Der "KDA" (Kirchlicher Dienst in der Arbeitswelt der EKD) erklärt sich zusammen mit einigen anderen kirchlichen Arbeitnehmerorganisationen solidarisch mit der Situation der Arbeitnehmerinnen, die im stetig wachsenden Discountbereich beschäftigt sind, im Einzelhandel, im Vertrieb oder in der Produktion, hier in Deutschland und weltweit.

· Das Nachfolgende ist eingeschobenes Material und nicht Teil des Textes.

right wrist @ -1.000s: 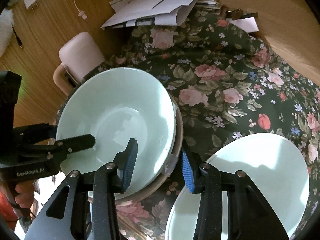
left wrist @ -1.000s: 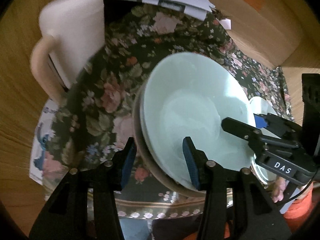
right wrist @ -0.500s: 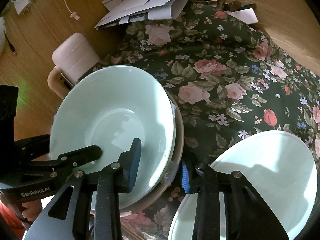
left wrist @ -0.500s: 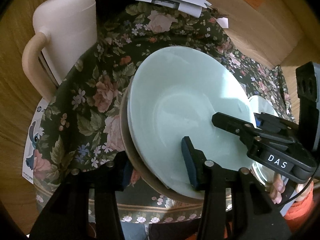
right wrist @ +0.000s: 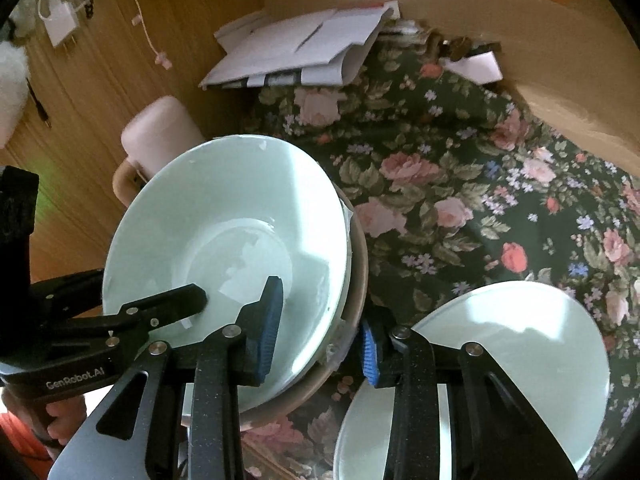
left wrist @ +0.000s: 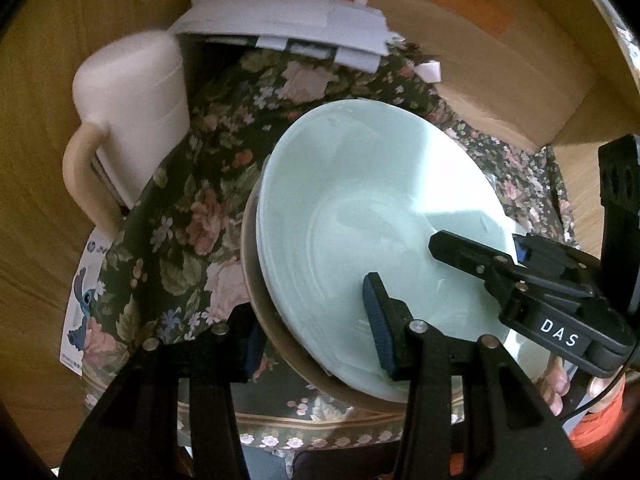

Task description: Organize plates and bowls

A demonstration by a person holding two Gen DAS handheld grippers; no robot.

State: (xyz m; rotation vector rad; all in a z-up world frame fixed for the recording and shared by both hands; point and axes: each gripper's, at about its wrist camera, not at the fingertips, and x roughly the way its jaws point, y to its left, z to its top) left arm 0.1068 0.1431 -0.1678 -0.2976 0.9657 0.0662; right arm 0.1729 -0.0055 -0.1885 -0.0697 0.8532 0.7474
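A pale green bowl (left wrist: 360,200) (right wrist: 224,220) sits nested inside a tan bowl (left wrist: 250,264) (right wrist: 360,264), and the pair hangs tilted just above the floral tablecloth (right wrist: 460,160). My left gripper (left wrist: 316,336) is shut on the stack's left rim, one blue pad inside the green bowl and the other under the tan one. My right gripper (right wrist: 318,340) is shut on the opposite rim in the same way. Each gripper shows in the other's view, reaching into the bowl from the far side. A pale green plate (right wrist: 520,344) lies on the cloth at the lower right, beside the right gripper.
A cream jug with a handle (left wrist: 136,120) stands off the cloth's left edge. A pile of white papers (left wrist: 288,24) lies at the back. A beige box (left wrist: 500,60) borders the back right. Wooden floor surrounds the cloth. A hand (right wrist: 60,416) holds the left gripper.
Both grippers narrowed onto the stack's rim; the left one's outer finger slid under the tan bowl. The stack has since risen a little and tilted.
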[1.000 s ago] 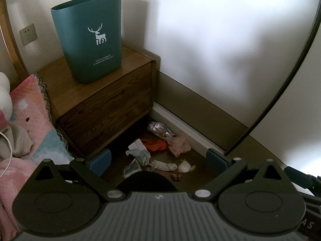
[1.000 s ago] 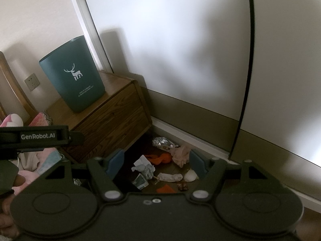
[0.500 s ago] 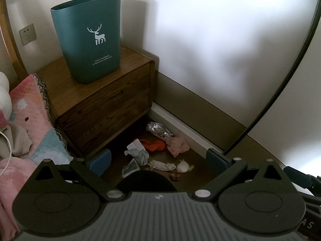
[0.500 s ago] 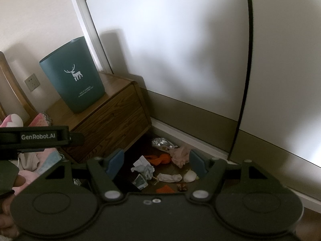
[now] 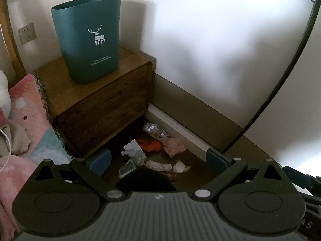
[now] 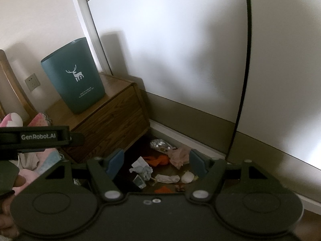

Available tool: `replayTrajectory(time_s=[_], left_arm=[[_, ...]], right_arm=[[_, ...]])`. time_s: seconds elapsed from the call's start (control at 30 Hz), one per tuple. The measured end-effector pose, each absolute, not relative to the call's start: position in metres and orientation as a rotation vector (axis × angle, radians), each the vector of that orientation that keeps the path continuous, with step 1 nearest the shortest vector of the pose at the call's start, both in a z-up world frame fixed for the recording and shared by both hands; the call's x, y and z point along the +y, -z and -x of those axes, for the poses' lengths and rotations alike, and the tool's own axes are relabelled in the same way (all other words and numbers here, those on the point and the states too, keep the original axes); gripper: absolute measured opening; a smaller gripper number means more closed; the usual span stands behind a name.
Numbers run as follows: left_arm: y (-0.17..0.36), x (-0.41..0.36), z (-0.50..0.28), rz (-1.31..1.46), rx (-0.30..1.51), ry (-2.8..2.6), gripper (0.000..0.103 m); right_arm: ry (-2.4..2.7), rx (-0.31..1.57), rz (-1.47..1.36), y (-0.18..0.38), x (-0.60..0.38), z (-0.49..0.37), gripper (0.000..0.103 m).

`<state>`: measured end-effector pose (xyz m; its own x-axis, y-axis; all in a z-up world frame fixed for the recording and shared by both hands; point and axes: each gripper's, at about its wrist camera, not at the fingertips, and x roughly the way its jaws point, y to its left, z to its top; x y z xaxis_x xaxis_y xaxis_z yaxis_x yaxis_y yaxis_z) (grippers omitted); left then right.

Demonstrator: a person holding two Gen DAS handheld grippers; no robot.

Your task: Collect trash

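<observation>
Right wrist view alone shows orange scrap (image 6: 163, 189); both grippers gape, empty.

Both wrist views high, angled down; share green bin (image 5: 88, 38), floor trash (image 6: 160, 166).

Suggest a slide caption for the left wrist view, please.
Open left gripper above floor litter, including crumpled paper and foil wrapper; green deer-print bin atop wooden nightstand.
</observation>
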<state>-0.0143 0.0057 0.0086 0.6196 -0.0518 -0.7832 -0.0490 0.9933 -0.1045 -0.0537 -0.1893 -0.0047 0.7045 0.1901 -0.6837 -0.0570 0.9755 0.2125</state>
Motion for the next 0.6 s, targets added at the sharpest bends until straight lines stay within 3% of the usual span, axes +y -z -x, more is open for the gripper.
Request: replayTrajectory(time_s=[0.3,0.6], left_arm=[[0.002,0.018,0.011,0.145,0.902,0.01,0.101],[0.026,0.026,-0.057,0.126,0.88,0.006,0.101]], right_arm=[[-0.128,0.807,-0.146,0.01,-0.185,0.042,0.072],[-0.138,0.85,-0.158,0.046,-0.202,-0.019,0.072]])
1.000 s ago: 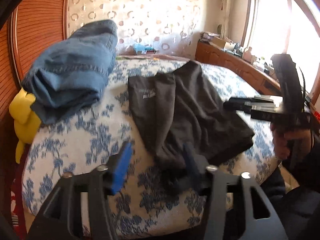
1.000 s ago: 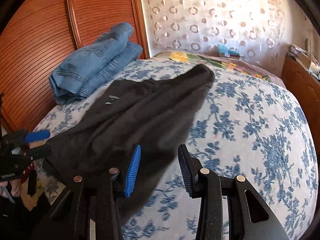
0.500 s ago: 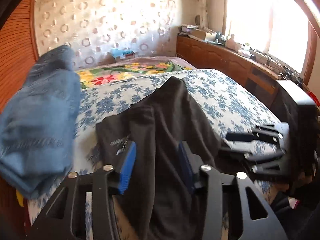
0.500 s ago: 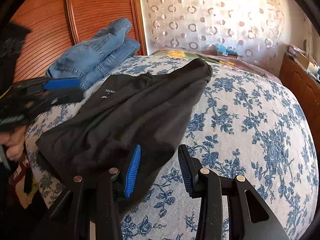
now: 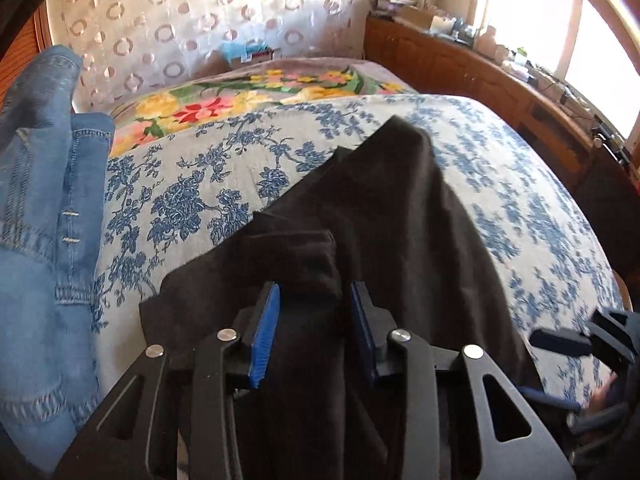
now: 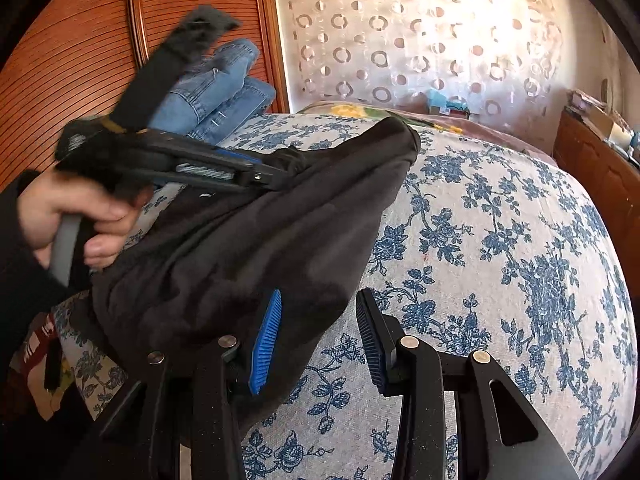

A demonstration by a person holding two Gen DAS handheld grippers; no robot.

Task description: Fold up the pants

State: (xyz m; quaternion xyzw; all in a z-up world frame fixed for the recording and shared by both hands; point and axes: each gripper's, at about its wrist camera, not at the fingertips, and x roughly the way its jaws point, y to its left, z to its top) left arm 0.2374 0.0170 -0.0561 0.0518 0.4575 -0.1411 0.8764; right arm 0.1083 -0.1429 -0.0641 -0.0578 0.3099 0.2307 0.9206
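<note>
Left wrist view: your black pants (image 5: 384, 208) lie lengthwise on the blue-flowered bed cover (image 5: 192, 184), one end reaching toward 12 o'clock and the near end bunched at 6 o'clock, under your tool. Your left gripper (image 5: 316, 332) has its blue-padded fingers (image 5: 266, 336) spread, with a raised fold of the dark cloth standing between them; you cannot tell from here whether the pads touch the fabric. In the right wrist view the same left gripper (image 6: 276, 172) sits at 10 o'clock, tips resting over the upper edge of the pants (image 6: 280, 232), your hand (image 6: 68, 216) wrapped around its grip. Your right gripper (image 6: 316, 336) is spread wide at 6 o'clock; its left pad (image 6: 266, 340) lies against the near hem while the other finger hangs over bare cover (image 6: 500, 240). Folded blue jeans (image 5: 44, 216) rest at 9 o'clock in the left view, just beside the pants. A wooden cabinet (image 5: 480, 76) runs along at 2 o'clock.
</note>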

Allein in Deutschlands drei größten Discountern arbeiten über 100 000 Frauen, die etwa 80 Prozent der gesamten Belegschaft ausmachen, berichtet der KDA. Die große Mehrheit arbeite ohne den Schutz des Betriebsverfassungsgesetzes, da Initiativen zur Bildung von Betriebsräten in diesen Bereichen oft mit Sanktionen belegt werden. So würden in diesem Bereich reguläre Arbeitsplätze, ausreichende Stellenschlüssel, planbare Arbeitszyklen und vertrauensvolle Arbeitsbeziehungen werden zunehmend in Frage gestellt, heißt es in der Pressemitteilung des KDA. Ein Klima der Angst bedrohe den gesamten Lebenszusammenhang der Beschäftigten. Familiäre, aber auch soziale und kulturelle Bindungen werden der Verfügbarkeit für den Arbeitgeber untergeordnet. Davon seien die Beschäftigten im Einzelhandel und Vertrieb ebenso betroffen wie in der Produktion in den Entwicklungsländern.